[Task details]
Exactly reproduce the data from its first line through the line with "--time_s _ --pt", leaving out every line after it.

[[ Material supplied open ]]

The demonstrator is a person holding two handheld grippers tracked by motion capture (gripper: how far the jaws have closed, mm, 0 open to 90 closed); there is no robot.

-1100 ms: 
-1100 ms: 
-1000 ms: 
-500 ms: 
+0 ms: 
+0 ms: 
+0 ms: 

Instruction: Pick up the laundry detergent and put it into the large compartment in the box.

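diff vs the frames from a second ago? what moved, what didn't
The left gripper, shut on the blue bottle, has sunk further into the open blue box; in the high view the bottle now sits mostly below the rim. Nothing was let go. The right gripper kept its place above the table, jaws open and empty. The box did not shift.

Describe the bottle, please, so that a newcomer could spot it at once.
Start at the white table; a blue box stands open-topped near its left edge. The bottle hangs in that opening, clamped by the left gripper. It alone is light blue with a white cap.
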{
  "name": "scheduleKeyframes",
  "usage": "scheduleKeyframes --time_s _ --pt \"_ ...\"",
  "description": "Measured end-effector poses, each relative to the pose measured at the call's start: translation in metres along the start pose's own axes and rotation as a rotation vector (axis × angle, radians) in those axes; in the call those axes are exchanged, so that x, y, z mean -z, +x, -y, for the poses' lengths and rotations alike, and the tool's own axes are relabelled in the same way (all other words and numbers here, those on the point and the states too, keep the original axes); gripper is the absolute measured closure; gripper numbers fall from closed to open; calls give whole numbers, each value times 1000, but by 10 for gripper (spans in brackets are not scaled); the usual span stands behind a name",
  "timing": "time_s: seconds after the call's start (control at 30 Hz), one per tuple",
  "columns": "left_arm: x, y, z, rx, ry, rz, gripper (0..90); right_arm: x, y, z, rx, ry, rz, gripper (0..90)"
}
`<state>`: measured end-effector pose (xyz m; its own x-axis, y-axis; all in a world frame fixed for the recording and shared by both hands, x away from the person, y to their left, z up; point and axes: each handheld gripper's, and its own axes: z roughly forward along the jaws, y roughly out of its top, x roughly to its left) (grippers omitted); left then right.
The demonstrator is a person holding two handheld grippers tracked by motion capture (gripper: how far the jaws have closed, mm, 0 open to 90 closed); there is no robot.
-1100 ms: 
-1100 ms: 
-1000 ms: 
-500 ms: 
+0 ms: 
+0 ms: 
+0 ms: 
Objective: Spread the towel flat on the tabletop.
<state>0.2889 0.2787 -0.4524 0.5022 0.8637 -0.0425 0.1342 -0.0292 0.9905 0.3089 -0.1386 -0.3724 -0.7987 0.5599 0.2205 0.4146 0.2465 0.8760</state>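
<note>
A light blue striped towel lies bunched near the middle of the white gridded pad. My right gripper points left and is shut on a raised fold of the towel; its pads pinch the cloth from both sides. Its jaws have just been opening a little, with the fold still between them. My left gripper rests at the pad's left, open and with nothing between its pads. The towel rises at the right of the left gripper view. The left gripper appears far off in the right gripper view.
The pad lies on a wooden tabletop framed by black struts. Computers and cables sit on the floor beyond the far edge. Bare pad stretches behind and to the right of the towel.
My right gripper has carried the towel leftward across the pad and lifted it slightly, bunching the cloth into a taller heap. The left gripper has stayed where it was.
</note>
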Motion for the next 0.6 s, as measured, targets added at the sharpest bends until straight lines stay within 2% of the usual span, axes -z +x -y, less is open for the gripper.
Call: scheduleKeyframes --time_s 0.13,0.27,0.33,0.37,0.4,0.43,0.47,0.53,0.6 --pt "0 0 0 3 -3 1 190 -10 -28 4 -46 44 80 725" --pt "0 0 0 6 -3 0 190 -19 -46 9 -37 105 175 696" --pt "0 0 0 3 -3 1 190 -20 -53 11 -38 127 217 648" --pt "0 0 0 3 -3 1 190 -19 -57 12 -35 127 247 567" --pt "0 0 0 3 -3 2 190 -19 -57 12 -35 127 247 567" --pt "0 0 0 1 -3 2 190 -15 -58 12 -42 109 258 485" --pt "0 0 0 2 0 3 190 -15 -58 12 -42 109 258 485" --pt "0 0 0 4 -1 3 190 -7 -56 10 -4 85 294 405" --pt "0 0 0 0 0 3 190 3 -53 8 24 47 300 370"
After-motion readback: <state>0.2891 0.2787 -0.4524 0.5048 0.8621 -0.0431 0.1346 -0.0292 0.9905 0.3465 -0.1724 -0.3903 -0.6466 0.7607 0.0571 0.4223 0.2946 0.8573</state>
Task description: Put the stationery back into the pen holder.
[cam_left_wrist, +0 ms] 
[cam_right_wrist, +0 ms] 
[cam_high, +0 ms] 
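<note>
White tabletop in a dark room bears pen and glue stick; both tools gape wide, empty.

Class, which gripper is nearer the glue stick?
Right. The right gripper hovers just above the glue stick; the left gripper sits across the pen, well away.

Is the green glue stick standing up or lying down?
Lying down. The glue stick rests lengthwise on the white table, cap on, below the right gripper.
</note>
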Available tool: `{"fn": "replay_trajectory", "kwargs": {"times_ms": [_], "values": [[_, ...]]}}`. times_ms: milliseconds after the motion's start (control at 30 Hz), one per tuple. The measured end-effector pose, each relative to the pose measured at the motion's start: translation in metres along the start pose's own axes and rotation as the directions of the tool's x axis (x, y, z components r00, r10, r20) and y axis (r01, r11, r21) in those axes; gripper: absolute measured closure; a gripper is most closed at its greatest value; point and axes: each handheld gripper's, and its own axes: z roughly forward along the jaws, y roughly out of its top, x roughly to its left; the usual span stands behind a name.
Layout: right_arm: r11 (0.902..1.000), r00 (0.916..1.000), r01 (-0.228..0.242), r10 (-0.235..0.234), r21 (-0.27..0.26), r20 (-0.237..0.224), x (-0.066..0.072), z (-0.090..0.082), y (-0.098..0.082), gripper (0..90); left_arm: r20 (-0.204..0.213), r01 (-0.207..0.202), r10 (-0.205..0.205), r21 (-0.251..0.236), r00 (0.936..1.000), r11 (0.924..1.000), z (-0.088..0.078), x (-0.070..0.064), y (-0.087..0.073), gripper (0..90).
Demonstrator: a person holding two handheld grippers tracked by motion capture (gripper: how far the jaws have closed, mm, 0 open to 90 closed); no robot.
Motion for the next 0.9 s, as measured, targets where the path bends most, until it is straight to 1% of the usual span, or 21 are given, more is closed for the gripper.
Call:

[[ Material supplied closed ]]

[Task response]
The demonstrator is a person holding two handheld grippers tracked by motion capture (gripper: how far the jaws have closed, mm, 0 open to 90 closed); there is no robot.

-1100 ms: 
-1100 ms: 
-1000 ms: 
-500 ms: 
+0 ms: 
+0 ms: 
+0 ms: 

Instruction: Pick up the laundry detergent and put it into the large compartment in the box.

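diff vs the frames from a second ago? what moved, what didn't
The left gripper, shut on the blue bottle, has sunk further into the open blue box; in the high view the bottle now sits mostly below the rim. Nothing was let go. The right gripper kept its place above the table, jaws open and empty. The box did not shift.

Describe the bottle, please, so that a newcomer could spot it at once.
Start at the white table; a blue box stands open-topped near its left edge. The bottle hangs in that opening, clamped by the left gripper. It alone is light blue with a white cap.
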{
  "name": "scheduleKeyframes",
  "usage": "scheduleKeyframes --time_s _ --pt \"_ ...\"",

There is nothing further in this answer.